Además, el objetivo a largo plazo de la transición hacia emisiones netas cero no ha cambiado; las energías renovables seguirán representando cerca del 50% de la electricidad mundial para 2030. Por lo tanto, la lógica de inversión en energías renovables ahora es de doble vía: por un lado, la explosión a corto plazo de la energía impulsada por IA, y por otro, el crecimiento estable a largo plazo por la transición a cero emisiones.

En cuanto a la bolsa de Taiwán, tengo confianza en Delta Electronics, Huacheng Electric y United Renewable Energy. Delta es líder en electrónica de potencia, y la alta densidad de potencia en servidores de IA impulsa directamente sus pedidos. Huacheng es un socio a largo plazo de Taipower, beneficiándose del plan de actualización de la red de 564.5 mil millones de yuanes, además de ser líder en el mercado de estaciones de carga. United Renewable Energy es un líder en paneles solares, beneficiándose en 2026 de los aranceles antidumping en Europa y EE. UU. La orden de backlog de las palas eólicas de Shunwei supera los 10 mil millones, con un crecimiento de ingresos estimado del 18%. Yuanjing es un gran fabricante de módulos solares, con buen control de costos y políticas de dividendos estables.

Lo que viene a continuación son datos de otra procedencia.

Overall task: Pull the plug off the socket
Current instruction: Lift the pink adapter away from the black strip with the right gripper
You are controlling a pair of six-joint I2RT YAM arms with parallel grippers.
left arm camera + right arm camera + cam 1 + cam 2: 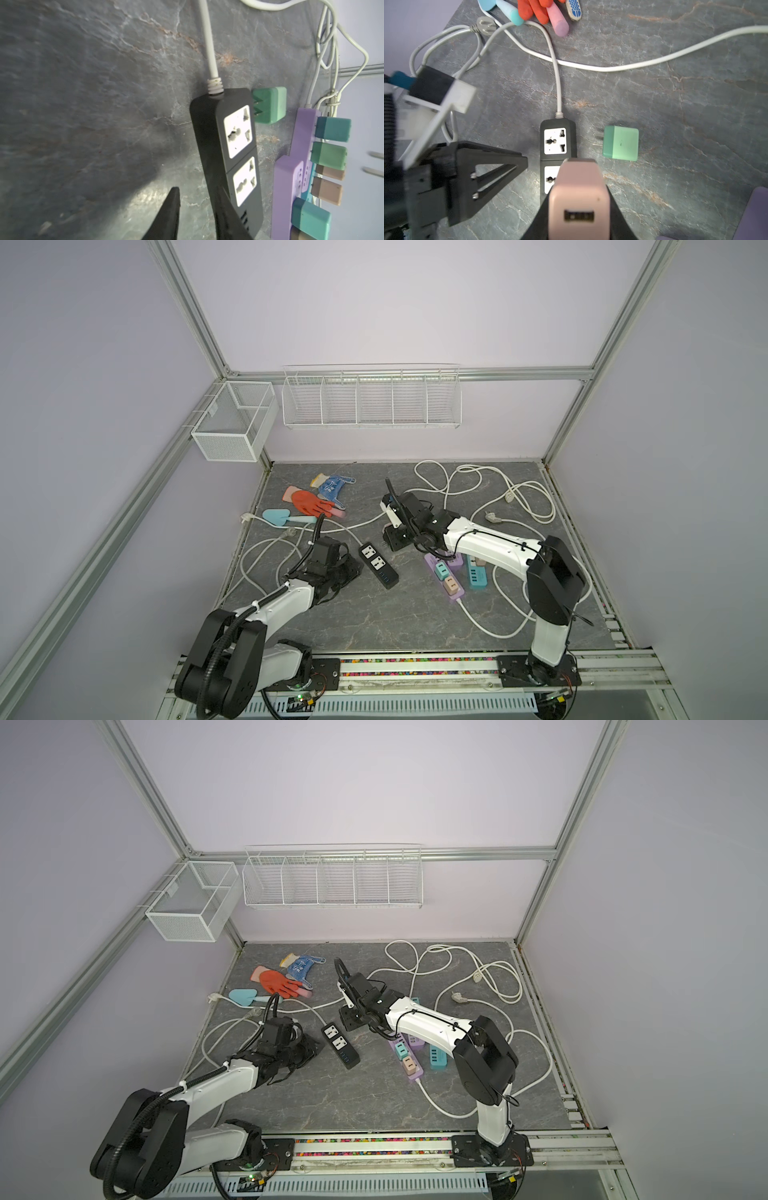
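Reaching in from the near edge of the counter (pixel 374 626), the left claw (pixel 196 187) sits low with its jaws narrowly apart and nothing between them. One finger (pixel 226 207) overlaps the side of the black power strip (pixel 239 145); whether it touches, I cannot tell. Both of the strip's sockets stand bare. Above the strip, the right claw (pixel 579 166) is clamped on the pink plug (pixel 578 187), which is clear of the sockets, its USB port facing the wrist camera. A green plug (pixel 620 143) lies on its side just beside the strip's cable end, prongs toward it. Toward the right edge lies a purple power strip (pixel 303 128) filled with coloured plugs. White cables (pixel 612 68) loop across the far half. Near the far left corner rest a blue trowel (pixel 276 517), an orange glove (pixel 309 504) and a blue glove (pixel 332 485).
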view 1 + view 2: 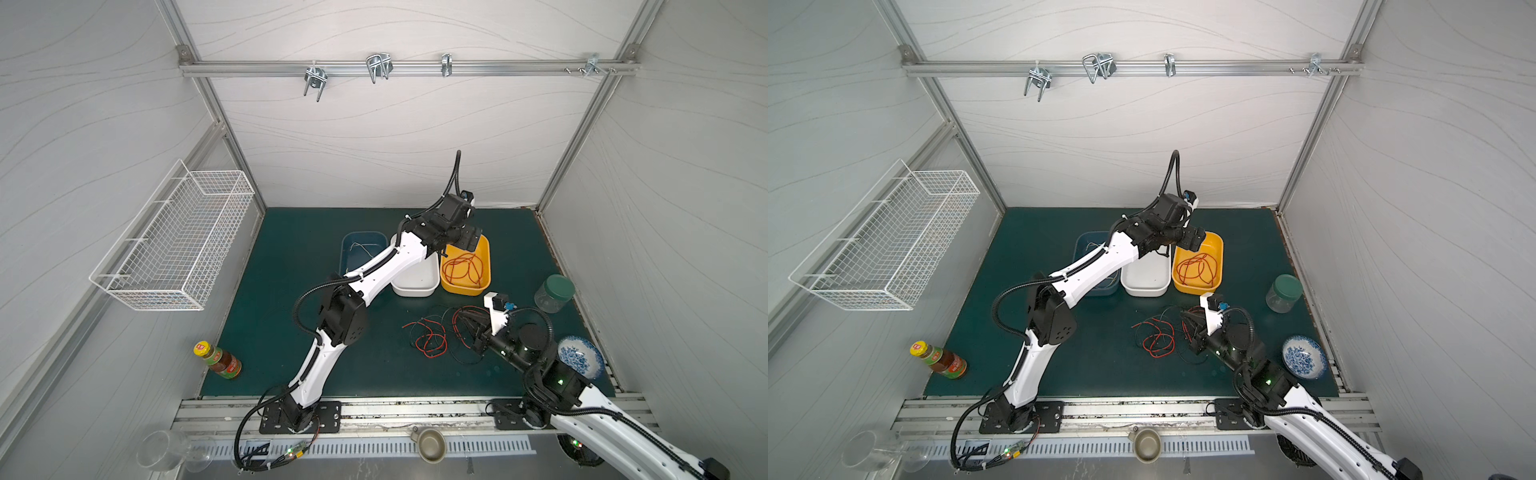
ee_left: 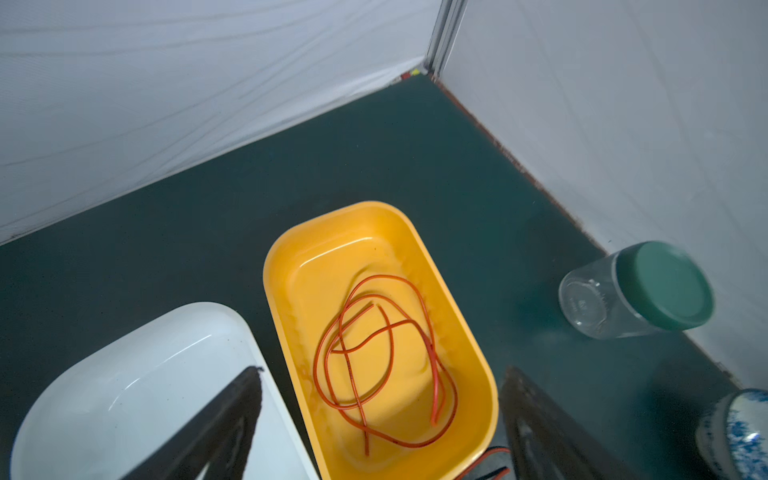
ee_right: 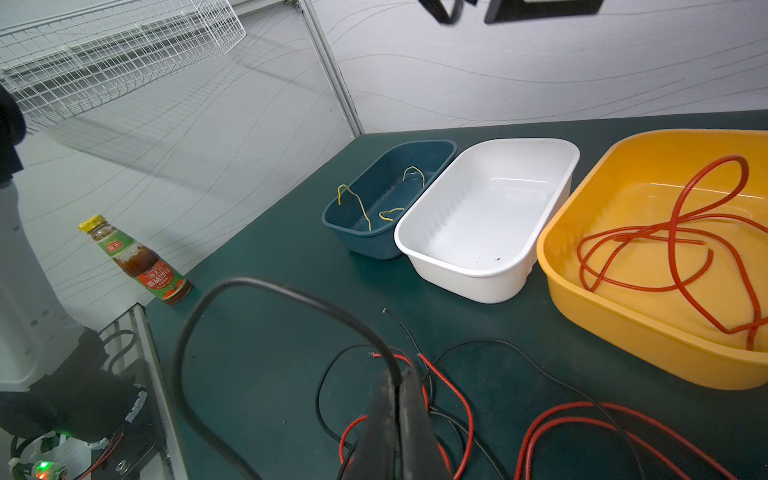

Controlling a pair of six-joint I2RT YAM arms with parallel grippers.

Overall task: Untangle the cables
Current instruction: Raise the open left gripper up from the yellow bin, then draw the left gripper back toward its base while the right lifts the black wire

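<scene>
My left gripper (image 1: 469, 239) (image 2: 383, 370) hangs open over the far end of the yellow bin (image 1: 486, 266) (image 2: 266, 266), with nothing between its fingers. A coiled red cable (image 2: 433, 382) (image 1: 463, 268) lies loose inside that bin. A tangle of red and black cables (image 1: 432, 338) (image 1: 1158, 338) lies on the green mat in front of the bins. My right gripper (image 3: 399, 370) (image 1: 469, 320) sits over this tangle, shut on a black cable (image 3: 249, 284) that arcs up from its tips. A pale yellow cable (image 3: 357, 203) lies in the blue bin (image 3: 374, 245).
A white bin (image 3: 457, 270) stands between the blue and yellow ones. A green-lidded glass jar (image 1: 555, 293) and a blue-patterned bowl (image 1: 579, 357) are on the right. A sauce bottle (image 1: 218, 360) lies at the front left. A wire basket (image 1: 174, 245) hangs on the left wall.
</scene>
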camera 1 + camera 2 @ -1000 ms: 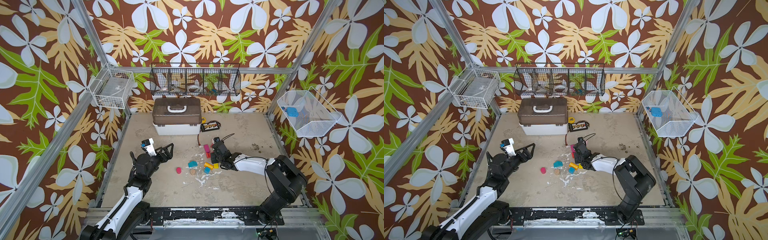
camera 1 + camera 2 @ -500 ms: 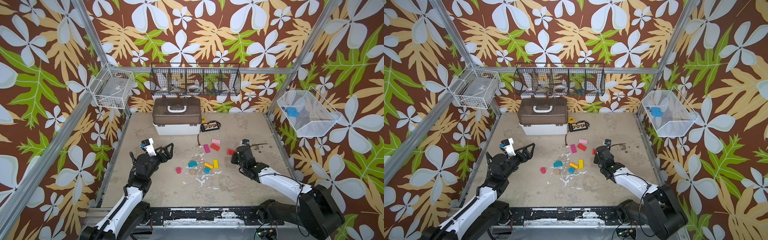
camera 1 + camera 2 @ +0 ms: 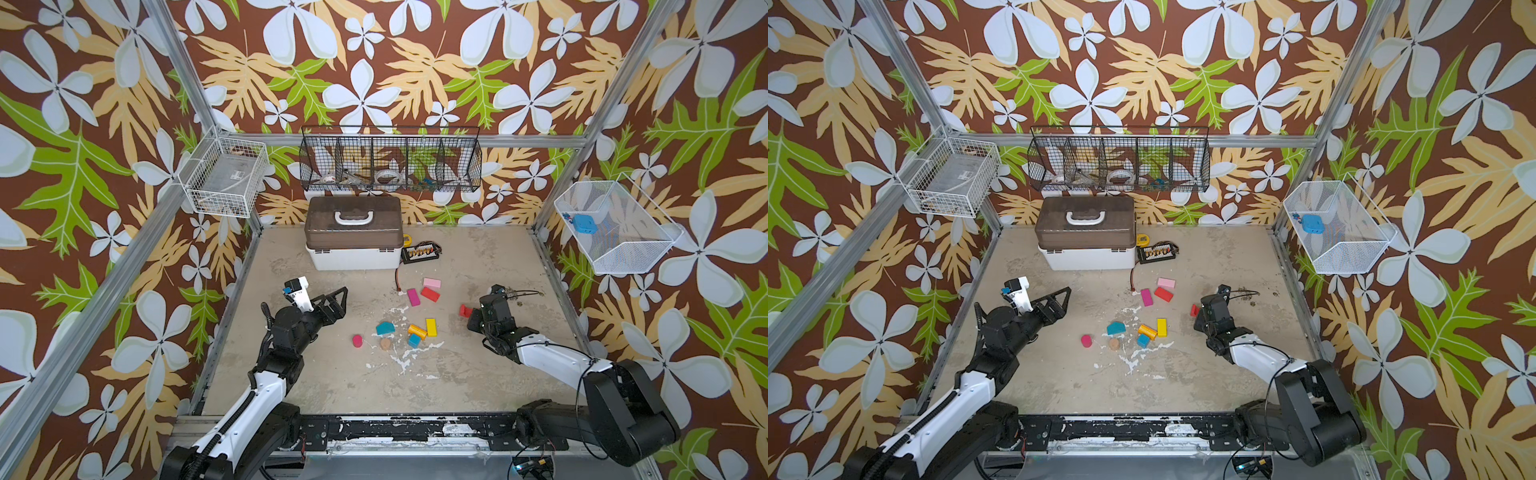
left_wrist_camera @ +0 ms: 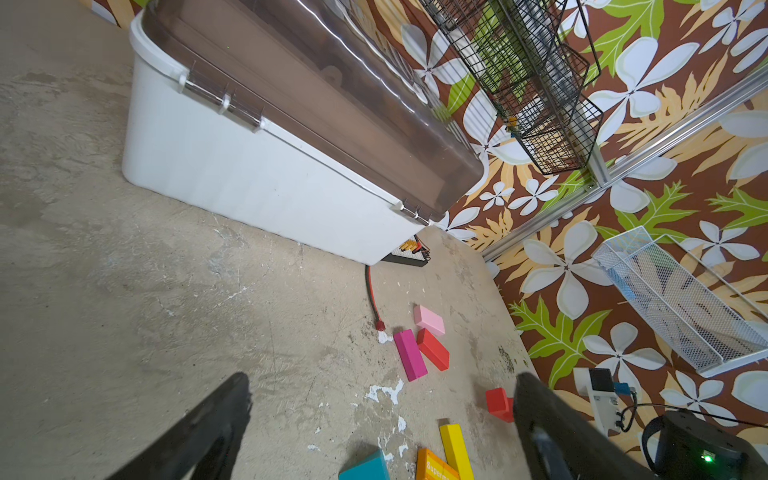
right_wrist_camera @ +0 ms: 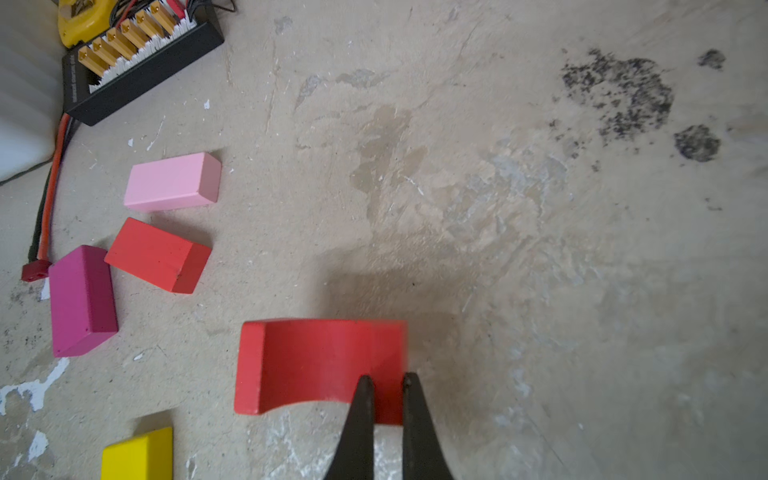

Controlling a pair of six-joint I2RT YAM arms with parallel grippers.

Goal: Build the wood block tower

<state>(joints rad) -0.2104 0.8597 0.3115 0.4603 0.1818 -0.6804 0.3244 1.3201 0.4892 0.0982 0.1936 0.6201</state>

En EE. UU., Constellation Energy es la mayor operadora de energía nuclear, firmó un contrato de 20 años con Microsoft, y su flujo de caja y dividendos estables son atractivos. Oklo, pionero en reactores nucleares pequeños, cuenta con el apoyo de Sam Altman y en 2026 obtuvo la aprobación de la NRC, liderando el avance. Eaton es líder en digitalización de redes, con pedidos en auge y plazos de entrega extendidos a 24 meses. GE Vernova, la división de redes y generación de GE, ha alcanzado máximos en backlog de pedidos. NextEra Energy, la mayor compañía de energías renovables en EE. UU., mantiene dividendos estables y una fuerte protección a largo plazo.

Invertir en energías renovables requiere paciencia. Se recomienda que las acciones de energía impulsadas por IA representen el 50-60% de la cartera, buscando alto crecimiento pero aceptando volatilidad; las acciones de energía tradicional un 30-40% como protección estable; y el restante 10% en efectivo o bonos como reserva. Debido a la alta volatilidad de las acciones renovables, lo mejor es aprovechar las correcciones a corto plazo en una tendencia alcista a largo plazo, en lugar de comprar en máximos. Es importante monitorear indicadores líderes como el gasto de capital en IA, la escala de inversión en redes y el backlog de pedidos.

De 2026 a 2030 será la ventana de oportunidad estructural más valiosa para profundizar en energías renovables. Cada bajón en el mercado bajista es el punto de partida para un mercado alcista a largo plazo, y esta vez no será la excepción.